Galatasaray Başkan Yardımcısı Adnan Öztürk’ün FANATİK’e yaptığı olay yaratan Meireles açıklamasından sonra, efsane başkan Faruk Süren’in de görüşlerine başvurduk. Olaya farklı bir açıdan bakan Süren’in düşüncesi şöyle: “Meireles’in olayı bana göre bir süreç. Futbolcunun sahada hakeme yönelik bir takım hareketler yaptığını hepimiz gördük. Hakem raporuna yazdı, ‘Suratıma tükürdü’ diye de bir bildirimi var. Tükürüğü yiyen o olduğuna göre bu durumu en iyi kendisi süzmüştür. PFDK da bu rapor doğrultusunda bu futbolcuya bir ceza vermiştir. Tahkim Kurulu ise verilen cezayı ‘Tükürük yoktur’ şeklinde düzeltmiştir.
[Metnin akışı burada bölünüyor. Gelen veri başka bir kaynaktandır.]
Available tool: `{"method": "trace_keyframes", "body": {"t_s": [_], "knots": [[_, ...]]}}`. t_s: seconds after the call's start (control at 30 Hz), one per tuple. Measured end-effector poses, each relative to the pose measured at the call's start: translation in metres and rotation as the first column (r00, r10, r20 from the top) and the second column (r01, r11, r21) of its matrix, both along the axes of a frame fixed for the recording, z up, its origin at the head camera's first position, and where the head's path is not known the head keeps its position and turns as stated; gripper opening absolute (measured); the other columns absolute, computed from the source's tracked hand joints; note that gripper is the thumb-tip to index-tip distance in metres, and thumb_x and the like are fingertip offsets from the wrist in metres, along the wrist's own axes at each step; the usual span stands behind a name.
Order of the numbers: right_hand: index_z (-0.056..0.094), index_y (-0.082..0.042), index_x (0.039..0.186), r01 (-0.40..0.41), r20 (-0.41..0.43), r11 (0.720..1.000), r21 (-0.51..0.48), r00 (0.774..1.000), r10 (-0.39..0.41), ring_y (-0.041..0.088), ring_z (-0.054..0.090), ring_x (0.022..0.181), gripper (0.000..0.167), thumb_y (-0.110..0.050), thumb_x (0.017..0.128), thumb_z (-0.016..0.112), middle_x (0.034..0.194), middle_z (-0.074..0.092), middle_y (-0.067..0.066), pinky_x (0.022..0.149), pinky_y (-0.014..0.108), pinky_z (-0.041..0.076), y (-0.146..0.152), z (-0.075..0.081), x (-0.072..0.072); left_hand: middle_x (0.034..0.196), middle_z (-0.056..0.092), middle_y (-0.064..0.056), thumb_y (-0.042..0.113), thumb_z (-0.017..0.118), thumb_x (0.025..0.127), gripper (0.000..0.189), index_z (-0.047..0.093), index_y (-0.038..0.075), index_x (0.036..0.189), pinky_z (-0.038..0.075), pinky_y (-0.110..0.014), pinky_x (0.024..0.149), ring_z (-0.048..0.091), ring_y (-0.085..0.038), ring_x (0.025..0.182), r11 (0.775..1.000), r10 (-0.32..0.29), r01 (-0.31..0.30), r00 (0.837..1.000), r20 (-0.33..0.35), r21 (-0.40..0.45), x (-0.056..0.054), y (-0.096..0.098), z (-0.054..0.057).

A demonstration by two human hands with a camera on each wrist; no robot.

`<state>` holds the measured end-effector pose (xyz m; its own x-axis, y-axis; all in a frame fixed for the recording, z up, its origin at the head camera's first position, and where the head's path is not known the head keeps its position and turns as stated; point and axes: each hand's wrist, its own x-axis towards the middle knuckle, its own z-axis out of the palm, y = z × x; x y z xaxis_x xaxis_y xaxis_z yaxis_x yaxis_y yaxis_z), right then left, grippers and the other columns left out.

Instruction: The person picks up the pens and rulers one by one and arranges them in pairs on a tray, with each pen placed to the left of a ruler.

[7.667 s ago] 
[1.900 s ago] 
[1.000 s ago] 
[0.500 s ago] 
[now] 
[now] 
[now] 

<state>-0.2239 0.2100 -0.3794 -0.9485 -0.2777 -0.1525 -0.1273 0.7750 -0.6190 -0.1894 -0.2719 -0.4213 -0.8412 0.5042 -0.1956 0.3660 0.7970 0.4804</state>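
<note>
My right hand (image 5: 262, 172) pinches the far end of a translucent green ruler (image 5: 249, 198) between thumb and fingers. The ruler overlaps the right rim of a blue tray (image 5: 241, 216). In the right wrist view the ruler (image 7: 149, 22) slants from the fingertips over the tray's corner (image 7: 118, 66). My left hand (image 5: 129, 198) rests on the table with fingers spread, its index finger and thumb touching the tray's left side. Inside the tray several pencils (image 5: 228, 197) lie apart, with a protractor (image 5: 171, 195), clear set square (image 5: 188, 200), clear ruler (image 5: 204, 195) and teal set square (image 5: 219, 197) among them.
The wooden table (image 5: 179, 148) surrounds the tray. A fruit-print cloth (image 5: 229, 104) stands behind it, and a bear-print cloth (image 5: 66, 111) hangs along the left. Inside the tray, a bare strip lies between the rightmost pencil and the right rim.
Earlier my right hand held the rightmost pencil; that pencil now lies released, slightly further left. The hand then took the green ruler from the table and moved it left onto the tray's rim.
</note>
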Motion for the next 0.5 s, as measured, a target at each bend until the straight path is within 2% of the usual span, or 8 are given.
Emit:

Bana göre burada üzerinde dikkat edilmesi gereken konu, eğer Tahkim hakemin yanlış rapor yazdığına kanaat getirdiyse hakem üzerinde bir yaptırımı da olmalı...”
‘Lisansı sorgulanmalı’
“Hakemliğe devam edip etmeyeceği konusunda karar vermesi gerek. İtham ağır, bu itham gerçekleri yansıtmıyorsa cezası da ağır olmalı. Federasyon Halis Özkahya’nın lisansını sorgulamalıdır. Eğer bu işin bu şekilde devamı gelmezse karar tutarsız ve havada kalmış oluyor. Bakalım bu süreç sonunda Türkiye Futbol Federasyonu Halis Özkahya hakkında ne tür bir yaptırım uygulayacak. Merakla bu kararı bekliyorum.”
Adnan Öztürk ne demişti?
FANATİK’teki Öztürk röportajından öne çıkanlar şöyleydi: “Bir sporcu, milyonların gözünün önünde, ahlaksız bir el hareketi yapıyor. Gayet detaylı, ısrarla, defalarca. Hangisi daha büyük terbiyesizlik? Tükürmek mi, bu hareket mi? Ahlaksızlığın, terbiyesizliğin matematiği olmaz. Bu hareket zaten ikisinin de daniskasıdır. Ben başkan olsam, benim oyuncum bunu yapsa, o akşam kendini uçakta bulur! (TFF’ye yönelik olarak) Bu ekibin karşısına aday çıkartamamışız, seçilmesine göz yummuşuz, kim kabahatli, onlar mı biz mi? Yakında kubbe giderse de şaşırmam.”